Task details –
In the listing below, how many lines carry the word "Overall"? Reply with only the number.

Given data –
━━━━

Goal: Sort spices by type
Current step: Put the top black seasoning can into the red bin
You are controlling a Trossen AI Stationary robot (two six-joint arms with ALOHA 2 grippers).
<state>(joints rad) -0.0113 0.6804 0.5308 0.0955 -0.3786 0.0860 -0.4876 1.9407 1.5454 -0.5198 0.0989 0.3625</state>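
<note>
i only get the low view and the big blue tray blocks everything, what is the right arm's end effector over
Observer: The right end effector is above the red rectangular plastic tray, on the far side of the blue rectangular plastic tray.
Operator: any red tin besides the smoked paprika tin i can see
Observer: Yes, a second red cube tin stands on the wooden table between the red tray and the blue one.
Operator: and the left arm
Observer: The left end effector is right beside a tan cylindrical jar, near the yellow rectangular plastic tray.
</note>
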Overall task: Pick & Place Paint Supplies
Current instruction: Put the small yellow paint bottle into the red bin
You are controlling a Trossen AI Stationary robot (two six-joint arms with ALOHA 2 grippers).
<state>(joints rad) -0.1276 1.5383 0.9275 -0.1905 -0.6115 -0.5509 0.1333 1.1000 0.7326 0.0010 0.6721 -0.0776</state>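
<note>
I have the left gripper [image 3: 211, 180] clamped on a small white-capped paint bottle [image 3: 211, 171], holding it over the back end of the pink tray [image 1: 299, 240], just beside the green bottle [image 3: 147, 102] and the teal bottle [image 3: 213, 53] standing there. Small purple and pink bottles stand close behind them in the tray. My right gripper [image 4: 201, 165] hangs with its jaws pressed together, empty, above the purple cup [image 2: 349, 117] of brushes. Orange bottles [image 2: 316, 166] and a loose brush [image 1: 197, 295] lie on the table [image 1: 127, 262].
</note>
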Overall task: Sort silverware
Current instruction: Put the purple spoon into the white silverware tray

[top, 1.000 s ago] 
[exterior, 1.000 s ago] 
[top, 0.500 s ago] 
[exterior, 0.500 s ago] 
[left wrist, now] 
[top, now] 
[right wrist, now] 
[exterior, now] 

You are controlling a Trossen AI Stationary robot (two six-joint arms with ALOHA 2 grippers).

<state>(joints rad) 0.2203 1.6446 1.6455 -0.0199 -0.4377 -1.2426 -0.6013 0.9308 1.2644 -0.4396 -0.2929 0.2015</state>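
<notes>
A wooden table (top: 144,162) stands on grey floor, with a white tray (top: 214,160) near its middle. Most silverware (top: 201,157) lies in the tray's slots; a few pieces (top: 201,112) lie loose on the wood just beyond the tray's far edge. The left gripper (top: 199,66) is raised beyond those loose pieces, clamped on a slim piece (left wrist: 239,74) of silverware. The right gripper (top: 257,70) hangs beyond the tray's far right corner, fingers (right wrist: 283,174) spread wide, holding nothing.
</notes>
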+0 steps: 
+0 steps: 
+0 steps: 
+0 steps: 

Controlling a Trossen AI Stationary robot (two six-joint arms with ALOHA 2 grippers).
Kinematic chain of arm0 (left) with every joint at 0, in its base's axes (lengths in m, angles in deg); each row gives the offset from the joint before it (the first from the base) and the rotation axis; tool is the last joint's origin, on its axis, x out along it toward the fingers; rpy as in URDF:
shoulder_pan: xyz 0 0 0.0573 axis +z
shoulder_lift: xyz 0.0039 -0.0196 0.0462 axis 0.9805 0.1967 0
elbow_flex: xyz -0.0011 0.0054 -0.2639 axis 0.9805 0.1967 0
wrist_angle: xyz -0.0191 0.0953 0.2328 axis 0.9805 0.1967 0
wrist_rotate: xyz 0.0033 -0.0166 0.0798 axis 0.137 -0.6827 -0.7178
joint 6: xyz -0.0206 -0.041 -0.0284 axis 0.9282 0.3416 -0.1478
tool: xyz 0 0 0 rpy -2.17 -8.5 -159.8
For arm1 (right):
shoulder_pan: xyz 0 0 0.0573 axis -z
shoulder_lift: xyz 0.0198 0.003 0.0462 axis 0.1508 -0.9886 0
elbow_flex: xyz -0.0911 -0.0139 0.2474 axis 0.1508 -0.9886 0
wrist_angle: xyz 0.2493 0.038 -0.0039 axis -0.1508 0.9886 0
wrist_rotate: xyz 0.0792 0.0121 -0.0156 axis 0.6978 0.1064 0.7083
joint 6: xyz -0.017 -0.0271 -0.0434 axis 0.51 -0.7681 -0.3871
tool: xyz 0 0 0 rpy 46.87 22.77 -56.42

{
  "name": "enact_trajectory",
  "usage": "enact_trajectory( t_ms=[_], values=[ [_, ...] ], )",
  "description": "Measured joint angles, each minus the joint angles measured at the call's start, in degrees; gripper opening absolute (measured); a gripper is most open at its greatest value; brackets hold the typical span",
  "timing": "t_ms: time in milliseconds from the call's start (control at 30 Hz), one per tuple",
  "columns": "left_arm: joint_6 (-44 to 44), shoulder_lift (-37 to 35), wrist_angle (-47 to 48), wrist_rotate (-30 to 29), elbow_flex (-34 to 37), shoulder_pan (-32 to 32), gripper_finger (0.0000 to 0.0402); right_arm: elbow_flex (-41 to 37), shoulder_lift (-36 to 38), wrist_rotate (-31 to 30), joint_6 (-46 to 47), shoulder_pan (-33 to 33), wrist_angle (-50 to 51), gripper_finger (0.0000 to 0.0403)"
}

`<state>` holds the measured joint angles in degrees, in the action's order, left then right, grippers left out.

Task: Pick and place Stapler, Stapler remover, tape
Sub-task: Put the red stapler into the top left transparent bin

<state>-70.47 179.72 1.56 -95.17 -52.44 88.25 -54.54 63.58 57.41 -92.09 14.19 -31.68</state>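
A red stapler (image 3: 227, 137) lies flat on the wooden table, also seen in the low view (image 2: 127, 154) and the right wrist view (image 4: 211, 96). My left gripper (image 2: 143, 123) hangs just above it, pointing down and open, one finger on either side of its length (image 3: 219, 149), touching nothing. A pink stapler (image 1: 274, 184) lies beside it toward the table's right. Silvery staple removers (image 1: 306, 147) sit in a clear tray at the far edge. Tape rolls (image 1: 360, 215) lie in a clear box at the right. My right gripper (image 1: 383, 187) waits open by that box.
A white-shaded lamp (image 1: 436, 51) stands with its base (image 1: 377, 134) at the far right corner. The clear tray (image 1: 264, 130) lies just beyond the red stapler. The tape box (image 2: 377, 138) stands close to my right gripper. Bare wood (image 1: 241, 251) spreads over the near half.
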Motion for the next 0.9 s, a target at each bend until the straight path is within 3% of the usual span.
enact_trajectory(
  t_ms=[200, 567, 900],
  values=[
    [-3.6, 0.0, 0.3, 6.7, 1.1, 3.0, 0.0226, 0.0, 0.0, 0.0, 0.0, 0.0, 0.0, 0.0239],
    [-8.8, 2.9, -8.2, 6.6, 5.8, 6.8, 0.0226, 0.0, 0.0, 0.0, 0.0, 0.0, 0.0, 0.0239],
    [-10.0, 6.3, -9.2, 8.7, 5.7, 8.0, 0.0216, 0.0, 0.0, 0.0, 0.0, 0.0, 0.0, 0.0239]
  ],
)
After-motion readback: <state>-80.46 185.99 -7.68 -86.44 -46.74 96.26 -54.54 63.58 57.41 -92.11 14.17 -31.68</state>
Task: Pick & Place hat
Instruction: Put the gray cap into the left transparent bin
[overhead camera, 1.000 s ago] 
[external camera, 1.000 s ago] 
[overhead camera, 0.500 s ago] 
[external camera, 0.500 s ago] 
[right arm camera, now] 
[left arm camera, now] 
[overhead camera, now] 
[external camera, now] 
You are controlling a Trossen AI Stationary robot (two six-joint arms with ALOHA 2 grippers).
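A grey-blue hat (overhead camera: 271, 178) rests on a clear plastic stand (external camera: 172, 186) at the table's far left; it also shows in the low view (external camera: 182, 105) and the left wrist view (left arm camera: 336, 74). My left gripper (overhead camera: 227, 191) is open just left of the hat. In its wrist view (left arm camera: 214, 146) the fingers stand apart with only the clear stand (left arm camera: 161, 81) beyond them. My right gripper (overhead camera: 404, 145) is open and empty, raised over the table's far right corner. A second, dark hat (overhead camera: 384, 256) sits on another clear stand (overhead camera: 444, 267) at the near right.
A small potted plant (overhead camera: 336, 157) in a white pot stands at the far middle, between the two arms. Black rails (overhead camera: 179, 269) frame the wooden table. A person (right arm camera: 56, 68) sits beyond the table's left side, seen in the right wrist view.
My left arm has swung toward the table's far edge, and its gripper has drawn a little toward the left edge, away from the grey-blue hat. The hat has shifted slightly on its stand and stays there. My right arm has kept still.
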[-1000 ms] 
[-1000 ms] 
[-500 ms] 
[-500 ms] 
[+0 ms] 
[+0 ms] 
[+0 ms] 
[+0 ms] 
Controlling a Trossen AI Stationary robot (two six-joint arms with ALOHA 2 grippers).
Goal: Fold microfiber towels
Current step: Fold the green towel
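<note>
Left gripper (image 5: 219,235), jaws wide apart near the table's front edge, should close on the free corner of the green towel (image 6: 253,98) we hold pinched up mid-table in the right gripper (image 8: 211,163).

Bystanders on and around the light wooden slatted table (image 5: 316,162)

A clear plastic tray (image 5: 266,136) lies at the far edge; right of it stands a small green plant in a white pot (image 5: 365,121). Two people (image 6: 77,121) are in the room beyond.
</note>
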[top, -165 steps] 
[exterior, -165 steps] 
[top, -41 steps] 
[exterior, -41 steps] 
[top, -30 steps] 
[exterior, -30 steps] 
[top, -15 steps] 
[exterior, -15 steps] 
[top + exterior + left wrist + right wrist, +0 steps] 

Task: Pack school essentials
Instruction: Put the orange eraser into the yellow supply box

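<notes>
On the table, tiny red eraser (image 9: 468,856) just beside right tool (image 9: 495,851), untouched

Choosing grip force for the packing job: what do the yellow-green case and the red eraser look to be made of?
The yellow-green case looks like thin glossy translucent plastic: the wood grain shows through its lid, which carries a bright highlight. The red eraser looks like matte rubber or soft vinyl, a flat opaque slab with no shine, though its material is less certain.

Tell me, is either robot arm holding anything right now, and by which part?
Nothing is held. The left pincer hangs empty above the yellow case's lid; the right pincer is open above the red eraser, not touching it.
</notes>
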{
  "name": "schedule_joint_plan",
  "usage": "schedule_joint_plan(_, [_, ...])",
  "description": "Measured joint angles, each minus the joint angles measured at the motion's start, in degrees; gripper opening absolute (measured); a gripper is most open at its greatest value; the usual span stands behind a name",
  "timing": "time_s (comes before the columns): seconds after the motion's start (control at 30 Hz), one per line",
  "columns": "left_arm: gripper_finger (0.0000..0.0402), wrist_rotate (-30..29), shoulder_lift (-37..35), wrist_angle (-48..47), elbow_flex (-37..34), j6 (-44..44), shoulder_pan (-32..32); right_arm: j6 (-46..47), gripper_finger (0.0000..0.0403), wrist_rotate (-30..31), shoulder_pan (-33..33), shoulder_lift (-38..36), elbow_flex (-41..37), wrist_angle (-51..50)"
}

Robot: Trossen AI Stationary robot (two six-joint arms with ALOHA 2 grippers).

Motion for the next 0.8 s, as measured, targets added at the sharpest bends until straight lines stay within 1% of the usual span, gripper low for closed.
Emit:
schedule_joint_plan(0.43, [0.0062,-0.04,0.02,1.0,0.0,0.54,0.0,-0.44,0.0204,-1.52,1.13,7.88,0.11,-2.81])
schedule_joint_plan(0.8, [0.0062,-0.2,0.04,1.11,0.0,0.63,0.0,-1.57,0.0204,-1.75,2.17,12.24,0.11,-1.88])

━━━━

Answer –
2